**Exercise directions:**
Please reproduce exactly the line that carries "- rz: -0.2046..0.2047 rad" and all remaining lines through the last line of the data, and write nothing else.
==== Given data ====
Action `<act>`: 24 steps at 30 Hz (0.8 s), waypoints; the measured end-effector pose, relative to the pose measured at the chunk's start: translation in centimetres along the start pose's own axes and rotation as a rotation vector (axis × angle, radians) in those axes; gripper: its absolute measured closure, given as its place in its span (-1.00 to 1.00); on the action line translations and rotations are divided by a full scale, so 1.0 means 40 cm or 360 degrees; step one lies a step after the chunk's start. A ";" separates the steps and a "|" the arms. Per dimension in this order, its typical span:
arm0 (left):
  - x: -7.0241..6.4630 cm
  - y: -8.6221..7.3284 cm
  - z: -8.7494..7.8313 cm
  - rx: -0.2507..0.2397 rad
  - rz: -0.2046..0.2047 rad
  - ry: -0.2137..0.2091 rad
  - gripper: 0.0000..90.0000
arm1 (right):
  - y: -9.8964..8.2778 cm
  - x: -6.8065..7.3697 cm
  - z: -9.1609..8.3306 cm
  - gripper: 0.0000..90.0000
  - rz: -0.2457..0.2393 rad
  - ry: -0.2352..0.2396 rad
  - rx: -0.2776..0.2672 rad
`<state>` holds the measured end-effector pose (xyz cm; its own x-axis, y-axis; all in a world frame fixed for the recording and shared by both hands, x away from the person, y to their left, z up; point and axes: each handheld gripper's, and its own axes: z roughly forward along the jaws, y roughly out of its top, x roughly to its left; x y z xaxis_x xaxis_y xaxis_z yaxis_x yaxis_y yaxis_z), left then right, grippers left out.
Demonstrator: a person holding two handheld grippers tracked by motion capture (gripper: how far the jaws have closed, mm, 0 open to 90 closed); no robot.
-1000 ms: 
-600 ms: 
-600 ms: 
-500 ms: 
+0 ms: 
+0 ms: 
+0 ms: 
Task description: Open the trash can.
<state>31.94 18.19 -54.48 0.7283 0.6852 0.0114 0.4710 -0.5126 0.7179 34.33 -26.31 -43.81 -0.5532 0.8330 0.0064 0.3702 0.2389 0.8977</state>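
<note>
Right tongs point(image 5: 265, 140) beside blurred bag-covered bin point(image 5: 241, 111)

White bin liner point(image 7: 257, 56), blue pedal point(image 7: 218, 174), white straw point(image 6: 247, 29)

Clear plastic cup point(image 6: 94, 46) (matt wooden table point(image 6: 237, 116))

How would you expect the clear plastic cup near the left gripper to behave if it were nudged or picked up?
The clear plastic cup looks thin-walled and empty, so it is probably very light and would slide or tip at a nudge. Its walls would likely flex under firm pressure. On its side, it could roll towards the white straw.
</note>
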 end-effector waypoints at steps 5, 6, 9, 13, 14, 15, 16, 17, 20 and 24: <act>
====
**Written solution:**
  - rz: -0.2046..0.2047 rad
  - ry: -0.2137..0.2091 rad
  - gripper: 0.0000..90.0000
arm1 (right):
  - y: -9.8964..8.2778 cm
  - x: -6.8065..7.3697 cm
  - z: -9.1609..8.3306 cm
  - gripper: 0.0000..90.0000
  - rz: -0.2457..0.2393 rad
  - ry: -0.2352..0.2396 rad
  - rx: -0.2776..0.2672 rad
`<state>` holds the measured end-effector pose (xyz cm; its own x-axis, y-axis; all in a world frame fixed for the recording and shared by both hands, x away from the person, y to their left, z up; point and axes: each handheld gripper's, and its own axes: z roughly forward along the jaws, y roughly out of its top, x roughly to its left; x y z xaxis_x xaxis_y xaxis_z yaxis_x yaxis_y yaxis_z), left then right, grippers left out.
Demonstrator: a person holding two handheld grippers tracked by motion capture (gripper: how far the jaws have closed, mm, 0 open to 90 closed); no robot.
-1000 ms: 
-600 ms: 
-600 ms: 
-500 ms: 
+0 ms: 
+0 ms: 
+0 ms: 
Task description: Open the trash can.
<state>31.94 18.19 -54.48 0.7283 0.6852 0.0114 0.4710 -0.5126 0.7179 34.33 -26.31 -43.81 -0.5532 0.8330 0.0064 0.3702 0.2389 0.8977</state>
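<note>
Right tongs point(image 5: 265, 140) beside blurred bag-covered bin point(image 5: 241, 111)

White bin liner point(image 7: 257, 56), blue pedal point(image 7: 218, 174), white straw point(image 6: 247, 29)

Clear plastic cup point(image 6: 94, 46) (matt wooden table point(image 6: 237, 116))

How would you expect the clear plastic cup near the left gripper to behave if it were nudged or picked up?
The clear plastic cup looks thin-walled and empty, so it is probably very light and would slide or tip at a nudge. Its walls would likely flex under firm pressure. On its side, it could roll towards the white straw.
</note>
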 end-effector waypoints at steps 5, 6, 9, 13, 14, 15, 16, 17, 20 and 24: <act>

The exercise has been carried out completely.